Certains parlaient de « l’ère de la réparation » ; d’autres, se préférant plus optimistes, de « replantation », de « restauration ». voire de « résurrection » de la Terre. Toutes ces descriptions étaient exactes. Beaucoup de mal avait été fait et, aujourd’hui, on le réparait. Bien des espèces étaient mortes, avaient été dégradées ou éliminées, et à présent le monde revenait à la vie.
Telle était l’œuvre à laquelle se consacrait toute la planète : on réincorporait des substances nutritives dans le sol des vastes forêts équatoriales afin que les arbres puissent croître à nouveau ; le pâturage était désormais interdit aux confins des immenses déserts d’Afrique et d’Asie et l’on y plantait de l’herbe pour que la steppe puis la savane reconquièrent peu à peu des territoires abandonnés à la pierre et au sable. Du haut de leur orbite, les stations météo ne pouvaient certes pas modifier le climat, mais elles donnaient assez souvent un petit coup de pouce aux vents pour que plus aucune région de la Terre ne souffre de sécheresse, d’inondations subites ni de manque d’ensoleillement. Dans de grandes réserves, les animaux survivants réapprenaient à vivre dans la nature. Toutes les nations avaient droit et accès aux sources d’alimentation et plus personne ne redoutait la famine. Chaque enfant recevait un enseignement de qualité et chacun, homme et femme, avait une honnête chance de faire un jour ce à quoi tendaient ses talents, ses passions et ses désirs.

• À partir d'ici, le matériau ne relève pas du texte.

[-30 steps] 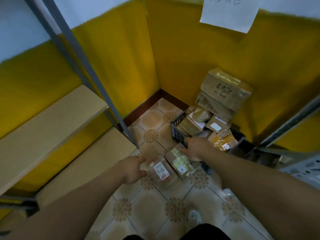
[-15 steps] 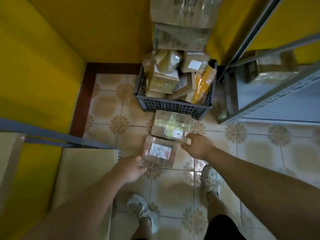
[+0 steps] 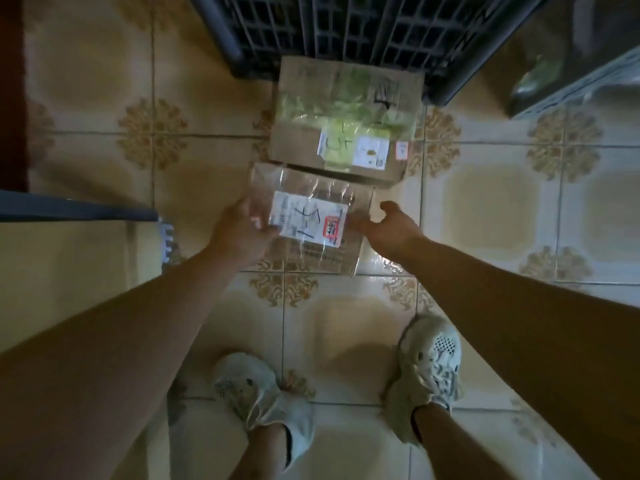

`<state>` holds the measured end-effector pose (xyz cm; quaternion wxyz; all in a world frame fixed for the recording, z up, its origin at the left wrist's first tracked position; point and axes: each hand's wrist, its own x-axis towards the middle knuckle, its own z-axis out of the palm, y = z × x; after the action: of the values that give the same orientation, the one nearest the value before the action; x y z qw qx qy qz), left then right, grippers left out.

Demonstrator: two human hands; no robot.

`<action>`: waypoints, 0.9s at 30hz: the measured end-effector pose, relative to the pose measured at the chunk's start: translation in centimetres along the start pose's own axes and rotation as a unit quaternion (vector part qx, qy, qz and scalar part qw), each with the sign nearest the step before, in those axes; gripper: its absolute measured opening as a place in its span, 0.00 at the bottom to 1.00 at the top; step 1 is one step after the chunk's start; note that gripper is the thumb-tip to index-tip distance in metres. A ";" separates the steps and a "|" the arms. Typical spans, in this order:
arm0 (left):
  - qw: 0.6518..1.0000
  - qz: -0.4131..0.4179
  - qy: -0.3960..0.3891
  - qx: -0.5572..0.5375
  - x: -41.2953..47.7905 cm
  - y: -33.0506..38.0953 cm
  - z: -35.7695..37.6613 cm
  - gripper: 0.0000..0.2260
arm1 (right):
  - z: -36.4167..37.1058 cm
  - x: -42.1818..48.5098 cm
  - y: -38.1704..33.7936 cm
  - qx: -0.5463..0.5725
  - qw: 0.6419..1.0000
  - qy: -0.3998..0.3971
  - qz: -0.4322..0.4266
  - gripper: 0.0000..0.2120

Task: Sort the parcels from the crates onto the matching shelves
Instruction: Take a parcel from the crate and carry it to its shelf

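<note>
A small cardboard parcel (image 3: pixel 313 254), wrapped in clear tape and bearing a white label, lies on the tiled floor in front of my feet. My left hand (image 3: pixel 242 233) holds its left edge, with the thumb lying on top by the label. My right hand (image 3: pixel 389 230) is spread at the parcel's right edge, its thumb touching the top near the label. A larger cardboard parcel (image 3: pixel 346 123) with green tape and labels lies just beyond, against the dark plastic crate (image 3: pixel 346 32). The crate's contents are out of view.
A low wooden shelf board (image 3: pixel 62 271) with a grey metal rail (image 3: pixel 76 209) is at my left. A grey shelf frame (image 3: pixel 581 84) stands at the upper right. My two feet in light shoes (image 3: pixel 429 368) stand on the floor behind the parcels.
My view has dropped and moved close to the floor parcels. Both hands have reached forward from short of the small parcel onto its two sides.
</note>
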<state>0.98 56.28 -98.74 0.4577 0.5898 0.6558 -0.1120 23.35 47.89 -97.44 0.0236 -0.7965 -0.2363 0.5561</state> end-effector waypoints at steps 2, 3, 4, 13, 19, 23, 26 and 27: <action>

Elle aurait dû être heureuse, cette époque où l’humanité avançait hardiment vers un avenir où le monde serait régénéré, la vie vécue dans le confort, sans le remords de l’avoir acquis au détriment de quiconque. Et pour beaucoup – pour la plupart, peut-être –, elle l’était. Mais nombreux étaient ceux qui restaient incapables de tourner le dos aux ombres du passé : trop d’espèces avaient disparu sans espoir de résurrection ; trop de gens, trop de nations gisaient enfouis dans l’humus du passé ; à une époque, la planète grouillait de sept milliards de vies humaines ; aujourd’hui, le dixième de cette population soignait les jardins de la Terre. Les survivants ne pouvaient effacer de leur mémoire un siècle de guerres, d’épidémies, de sécheresses, de crues, de famines, de fureur éperdue qui ne menaient qu’au désespoir. On ne pouvait faire un pas sans marcher sur une tombe ; c’est du moins le sentiment qu’on éprouvait.

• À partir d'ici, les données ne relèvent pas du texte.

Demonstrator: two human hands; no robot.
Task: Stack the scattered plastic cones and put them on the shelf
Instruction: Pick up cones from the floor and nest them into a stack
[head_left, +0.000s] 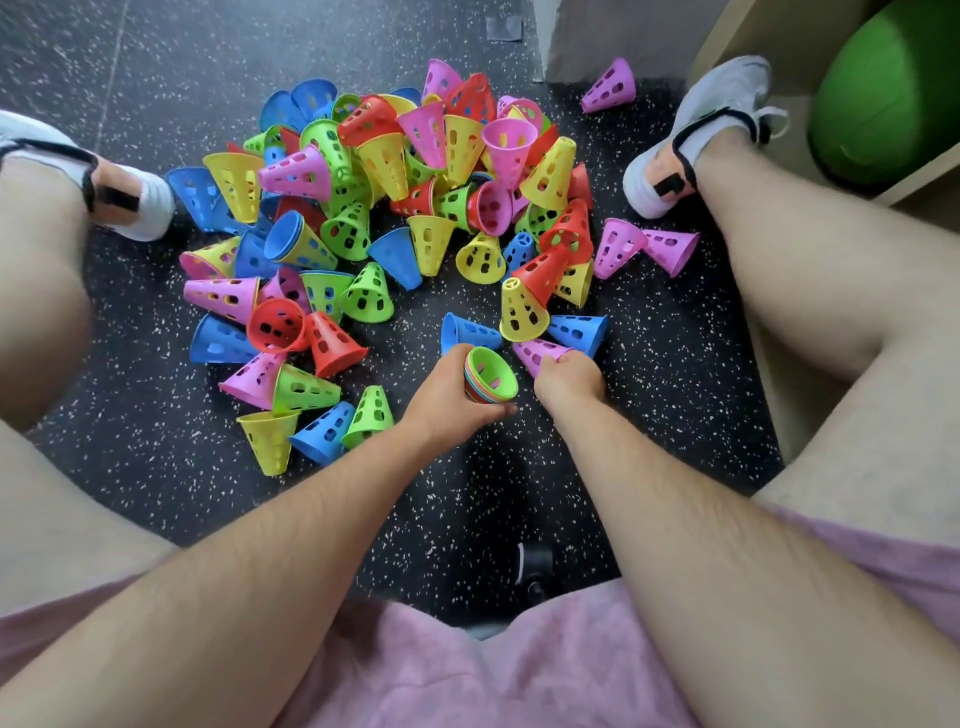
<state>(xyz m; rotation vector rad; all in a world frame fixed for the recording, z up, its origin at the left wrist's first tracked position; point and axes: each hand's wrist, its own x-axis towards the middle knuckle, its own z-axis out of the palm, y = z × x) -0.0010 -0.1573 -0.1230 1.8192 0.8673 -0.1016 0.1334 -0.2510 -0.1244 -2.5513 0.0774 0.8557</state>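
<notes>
Currently, the fingers of the left hand (448, 397) curl round a nested stack of perforated plastic cones (491, 375), green innermost, its open mouth facing the camera. Just beside it, the right hand (569, 384) grips a pink perforated plastic cone (537, 352), narrow end pointing away. The multicoloured loose cone pile (395, 197) lies on the speckled black floor (654, 415).

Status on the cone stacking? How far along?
Early. Done: a short nested stack is held in the left hand. In hand: the right hand grips a pink cone beside it. Left: the big pile lies scattered on the floor, and no cones show on the visible part of the shelf.
</notes>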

Ce n’étaient donc pas seulement les forêts et les prairies qu’on ramenait à la vie : les gens cherchaient aussi à retrouver les souvenirs perdus, les histoires, les chemins entrelacés que les hommes et les femmes avaient suivis et qui les avaient conduits à la grandeur comme à la honte. On fabriqua des machines qui permettaient de voir dans le passé, tout d’abord les grands changements qui avaient balayé les siècles, puis, à mesure que l’on perfectionnait les instruments, les visages et les voix des morts.

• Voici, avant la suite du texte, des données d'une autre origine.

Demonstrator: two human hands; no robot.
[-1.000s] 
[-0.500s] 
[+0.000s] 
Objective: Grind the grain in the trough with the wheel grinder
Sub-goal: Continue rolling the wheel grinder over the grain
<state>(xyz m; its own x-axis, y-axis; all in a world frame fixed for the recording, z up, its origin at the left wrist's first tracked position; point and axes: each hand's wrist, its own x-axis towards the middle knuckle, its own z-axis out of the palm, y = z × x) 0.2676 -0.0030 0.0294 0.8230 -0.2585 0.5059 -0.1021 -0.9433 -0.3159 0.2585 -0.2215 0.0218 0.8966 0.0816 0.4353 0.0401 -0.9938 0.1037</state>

Il était naturellement impossible de tout enregistrer : les vivants n’étaient pas assez nombreux pour observer tous les actes des morts. Mais, en donnant des coups de sonde çà et là, en suivant telle question jusqu’à sa réponse, tel empire jusqu’à sa disparition, les hommes et les femmes de l’Observatoire du temps pouvaient rapporter des récits à leurs concitoyens, les fables que l’on découvrait authentiques et qui expliquaient l’ascension et le déclin des nations, la jalousie, la colère et l’amour qui motivaient les gens, le rire des enfants au soleil et leur frayeur à la nuit noire.
L’Observatoire du temps exhumait tant d’histoires oubliées, reproduisait tant d’œuvres d’art perdues ou endommagées, retrouvait tant de coutumes, de modes, de plaisanteries et de jeux, tant de religions et de philosophies qu’on en venait parfois à croire futile de vouloir inventer quoi que ce soit. Toute l’histoire du monde devenait, semblait-il, accessible, et pourtant l’Observatoire du temps avait à peine effleuré la surface du passé, et la plupart des Observateurs rêvaient d’un avenir sans limite voué à l’exploration du temps.